Procès Barbarin: pas de condamnation requise en appel contre le cardinal

Aucune condamnation n'a été requise ce vendredi 29 novembre contre le cardinal français Philippe Barbarin, jugé en appel à Lyon pour ne pas avoir dénoncé les abus sexuels d'un prêtre du diocèse.

« Je suis soulagé, je m'en remets à la décision de la justice. Et je veux dire aux victimes que je (ne) pense qu'à elles », a réagi le cardinal Philippe Barbarin à la sortie de la salle d'audience où il était jugé en appel pour non-dénonciation d'abus sexuels. La cour rendra son arrêt le 30 janvier.

En première instance déjà, le ministère public avait suggéré de relaxer le Primat des Gaules, plus haut dignitaire catholique de France. Mais le tribunal correctionnel l'avait condamné, le 7 mars, pour ne pas avoir dénoncé les agressions commises sur des scouts, avant 1991, par un prêtre, le père Bernard Preynat. Cette décision retentissante s'était propagée jusqu'au Vatican, qui avait refusé la démission du cardinal Barbarin, dans l'attente de son procès en appel.

Comme les juges, l'avocat général a retenu la prescription des faits datant de 2010, quand Preynat avait avoué ses agissements au cardinal et qu'il n'avait rien dit. Mais à la différence du tribunal qui avait condamné Mgr Barbarin pour ne pas avoir dénoncé les faits de 2014, quand une victime, cette fois, l'avait informé des agissements de Preynat, le magistrat a estimé que l'archevêque n'avait pas eu, alors, la volonté d'entraver la justice.

Aux yeux des juges de première instance, le cardinal avait voulu « préserver l'institution » et éviter le scandale public, comme le lui enjoignait Rome. L'avocat général s'est refusé à lui reprocher de ne pas avoir dénoncé des faits vieux de trente ans : il y voit une « conception extensive » du droit qui « fait courir le risque d'ajouter de l'injustice à l'injustice ». « La justice évite la recherche du symbole », a-t-il argué.

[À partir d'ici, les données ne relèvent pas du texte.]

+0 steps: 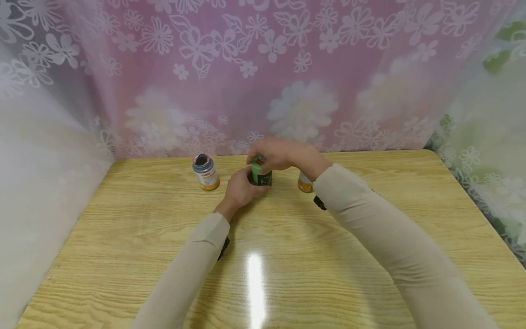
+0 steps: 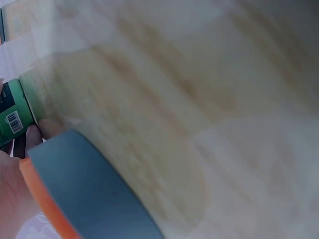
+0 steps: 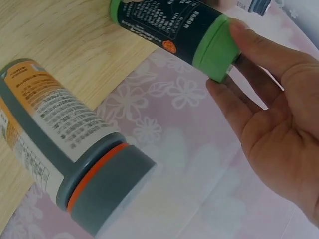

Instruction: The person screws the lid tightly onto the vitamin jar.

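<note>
A green jar with a dark printed label stands near the back edge of the table, between my hands. My left hand holds its lower body from the left, the thumb across the near side. From above, my right hand grips the green lid with thumb and fingertips. The right wrist view shows this lid on the jar. In the left wrist view, the jar's barcode appears beside the left fingers.
To the left stands a grey, white and orange bottle with a dark open mouth and pinkish film round its rim. A similar bottle with a grey cap stands to the right, partly hidden by my right forearm. Flowered cloth hangs behind the table.
</note>
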A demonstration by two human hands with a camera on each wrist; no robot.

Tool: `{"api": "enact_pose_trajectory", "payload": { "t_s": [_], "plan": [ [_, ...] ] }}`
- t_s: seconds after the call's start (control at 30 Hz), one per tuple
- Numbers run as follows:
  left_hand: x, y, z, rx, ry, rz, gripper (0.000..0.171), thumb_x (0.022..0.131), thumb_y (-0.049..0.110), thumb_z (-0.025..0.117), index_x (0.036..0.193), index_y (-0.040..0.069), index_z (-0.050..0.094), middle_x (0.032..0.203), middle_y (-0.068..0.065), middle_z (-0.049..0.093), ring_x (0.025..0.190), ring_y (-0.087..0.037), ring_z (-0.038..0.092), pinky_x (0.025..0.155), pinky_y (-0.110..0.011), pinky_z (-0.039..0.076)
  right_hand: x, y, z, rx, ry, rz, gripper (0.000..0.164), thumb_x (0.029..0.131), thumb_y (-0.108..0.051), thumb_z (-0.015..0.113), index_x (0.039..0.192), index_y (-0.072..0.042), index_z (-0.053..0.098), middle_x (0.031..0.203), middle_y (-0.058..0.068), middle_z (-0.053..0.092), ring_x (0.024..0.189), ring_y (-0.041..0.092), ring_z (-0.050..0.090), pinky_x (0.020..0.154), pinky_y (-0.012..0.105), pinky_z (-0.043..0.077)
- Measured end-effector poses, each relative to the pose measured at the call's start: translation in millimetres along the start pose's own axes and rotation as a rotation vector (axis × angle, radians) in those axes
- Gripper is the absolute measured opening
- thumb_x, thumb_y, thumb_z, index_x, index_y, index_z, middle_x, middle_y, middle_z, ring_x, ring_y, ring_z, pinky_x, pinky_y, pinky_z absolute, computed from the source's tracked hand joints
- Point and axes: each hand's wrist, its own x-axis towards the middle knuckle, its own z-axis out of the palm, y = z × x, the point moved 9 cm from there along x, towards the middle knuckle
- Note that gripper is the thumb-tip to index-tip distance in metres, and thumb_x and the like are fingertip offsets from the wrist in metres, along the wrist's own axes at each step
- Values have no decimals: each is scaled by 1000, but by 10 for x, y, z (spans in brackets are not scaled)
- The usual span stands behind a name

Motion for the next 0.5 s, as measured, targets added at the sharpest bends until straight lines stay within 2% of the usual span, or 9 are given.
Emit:
{"api": "enact_pose_trajectory", "payload": {
  "t_s": [0.33,0.5],
  "plan": [
    [2,26,7,0,10,9,50,82,33,77,121,7,59,108,-7,64,92,-21,61,80,-37,50,-44,15,5,-31,39,29,42,92,-17,67,133,-11,57,132,4,54,120,22,48,98,37,40],
    [-7,20,17,5,13,6,50,82,32,77,121,7,59,109,-6,64,93,-20,61,80,-37,50,-63,19,20,-27,82,34,43,91,-19,68,133,-13,57,130,3,55,117,20,51,95,35,42]
  ]
}}
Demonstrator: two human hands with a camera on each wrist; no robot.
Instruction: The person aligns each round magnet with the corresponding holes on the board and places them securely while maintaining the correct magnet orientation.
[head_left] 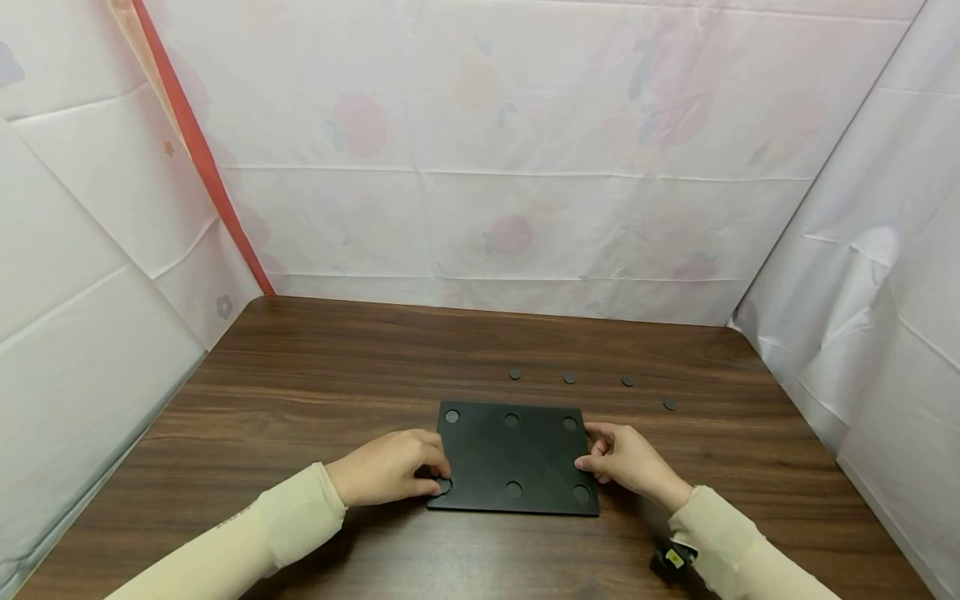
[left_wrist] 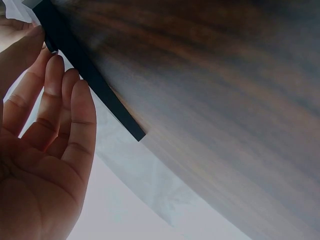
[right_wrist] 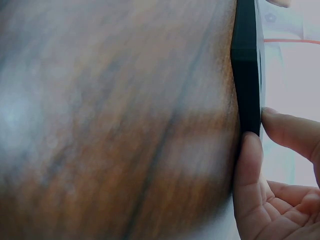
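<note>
A flat black board (head_left: 517,456) with round recesses along its far and near edges lies on the table. My left hand (head_left: 395,467) is at its near left corner, thumb and fingertip pinching a small dark disc (head_left: 445,484) at the recess there. Only the edge of that disc shows in the left wrist view, between thumb and fingers. My right hand (head_left: 628,461) holds the board's right edge, its thumb on top and a finger against the side, as the right wrist view shows. The far left recess (head_left: 452,416) looks greyer than the others; whether a disc fills it is hard to tell.
Several loose dark discs lie beyond the board on the brown wooden table (head_left: 330,367), among them one (head_left: 514,374) at the left and one (head_left: 670,405) farthest right. A patterned white curtain (head_left: 480,167) hangs behind the table, with white cloth at both sides.
</note>
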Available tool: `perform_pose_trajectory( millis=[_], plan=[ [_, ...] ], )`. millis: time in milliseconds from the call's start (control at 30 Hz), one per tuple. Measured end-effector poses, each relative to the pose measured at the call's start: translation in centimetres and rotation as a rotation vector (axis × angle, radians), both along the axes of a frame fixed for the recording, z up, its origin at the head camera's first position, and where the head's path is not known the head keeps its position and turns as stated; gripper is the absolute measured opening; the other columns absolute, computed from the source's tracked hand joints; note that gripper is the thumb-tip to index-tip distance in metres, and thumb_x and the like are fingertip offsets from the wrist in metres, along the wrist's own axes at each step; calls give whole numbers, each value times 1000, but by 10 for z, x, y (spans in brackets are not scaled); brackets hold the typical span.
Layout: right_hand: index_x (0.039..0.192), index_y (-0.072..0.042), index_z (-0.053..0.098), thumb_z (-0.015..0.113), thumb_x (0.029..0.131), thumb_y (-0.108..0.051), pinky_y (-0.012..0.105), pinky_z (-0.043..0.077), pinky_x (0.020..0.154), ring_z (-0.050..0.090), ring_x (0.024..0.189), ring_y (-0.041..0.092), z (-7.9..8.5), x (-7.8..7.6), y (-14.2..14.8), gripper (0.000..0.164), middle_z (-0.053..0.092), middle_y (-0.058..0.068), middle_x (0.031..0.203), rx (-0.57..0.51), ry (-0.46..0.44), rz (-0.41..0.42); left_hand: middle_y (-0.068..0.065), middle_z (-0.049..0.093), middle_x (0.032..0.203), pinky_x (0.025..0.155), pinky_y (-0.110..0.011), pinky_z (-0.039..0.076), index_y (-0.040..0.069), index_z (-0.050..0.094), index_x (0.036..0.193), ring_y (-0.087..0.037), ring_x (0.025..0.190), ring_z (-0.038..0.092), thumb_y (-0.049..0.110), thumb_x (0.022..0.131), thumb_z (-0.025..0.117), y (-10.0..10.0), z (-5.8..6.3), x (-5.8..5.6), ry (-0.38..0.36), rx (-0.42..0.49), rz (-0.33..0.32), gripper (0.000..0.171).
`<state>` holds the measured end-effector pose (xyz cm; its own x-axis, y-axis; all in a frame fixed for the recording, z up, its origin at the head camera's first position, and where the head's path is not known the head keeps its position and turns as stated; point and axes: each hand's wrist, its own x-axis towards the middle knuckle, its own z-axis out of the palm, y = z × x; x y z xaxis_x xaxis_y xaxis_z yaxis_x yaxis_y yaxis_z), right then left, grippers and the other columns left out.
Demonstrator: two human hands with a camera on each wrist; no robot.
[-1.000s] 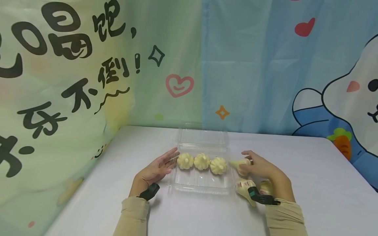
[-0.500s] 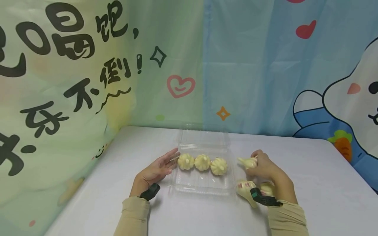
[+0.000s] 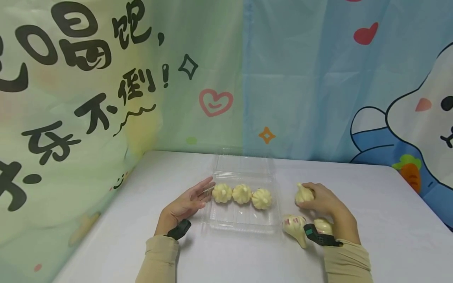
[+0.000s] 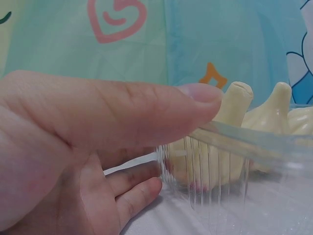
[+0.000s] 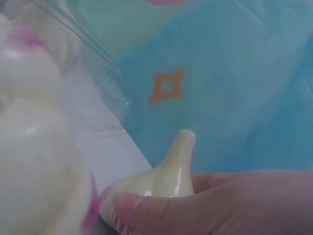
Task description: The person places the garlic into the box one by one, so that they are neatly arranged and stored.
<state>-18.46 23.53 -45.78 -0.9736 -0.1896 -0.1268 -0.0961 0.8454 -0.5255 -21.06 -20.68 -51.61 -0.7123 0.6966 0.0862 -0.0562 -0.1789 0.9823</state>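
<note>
My right hand (image 3: 323, 200) pinches a cream garlic bulb (image 3: 304, 193) between thumb and fingers, right of a clear plastic box (image 3: 244, 226). In the right wrist view this bulb (image 5: 151, 183) has its stem pointing up, the thumb across its side. At the box's left wall is my left hand (image 3: 189, 199), fingers mostly straight. Its thumb (image 4: 146, 110) lies along the rim in the left wrist view, with the other fingers outside the wall. Three garlic bulbs (image 3: 242, 194) sit in a row inside the box, stems up.
Behind the row the box's lid (image 3: 244, 165) lies folded back. Two more bulbs rest by my right wrist: one garlic bulb (image 3: 294, 228) with purple marks on its side, and another garlic bulb (image 3: 323, 226) partly hidden by the wrist camera. A printed curtain (image 3: 301, 86) hangs behind the white table (image 3: 226, 259).
My right hand has drawn the garlic bulb to the right, away from the box, and its stem has turned from pointing left to pointing up. The left hand has stayed put.
</note>
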Motion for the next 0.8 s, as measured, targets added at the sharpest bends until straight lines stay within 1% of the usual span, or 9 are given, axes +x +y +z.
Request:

« Il y a des faits qui sont caractérisés et cela a déjà été souligné par la condamnation en première instance », a commenté à l'issue du réquisitoire François Devaux, cofondateur de l'association de victimes La Parole libérée qui porte la procédure. À ses yeux, le ministère public, qui avait classé sans suite une première enquête en 2016, n'est « pas à la hauteur ».

Pour la défense au contraire, « à aucun moment le cardinal ne s'est rendu coupable de la moindre infraction », concédant seulement des « erreurs » et « maladresses » dans la gestion du cas Preynat.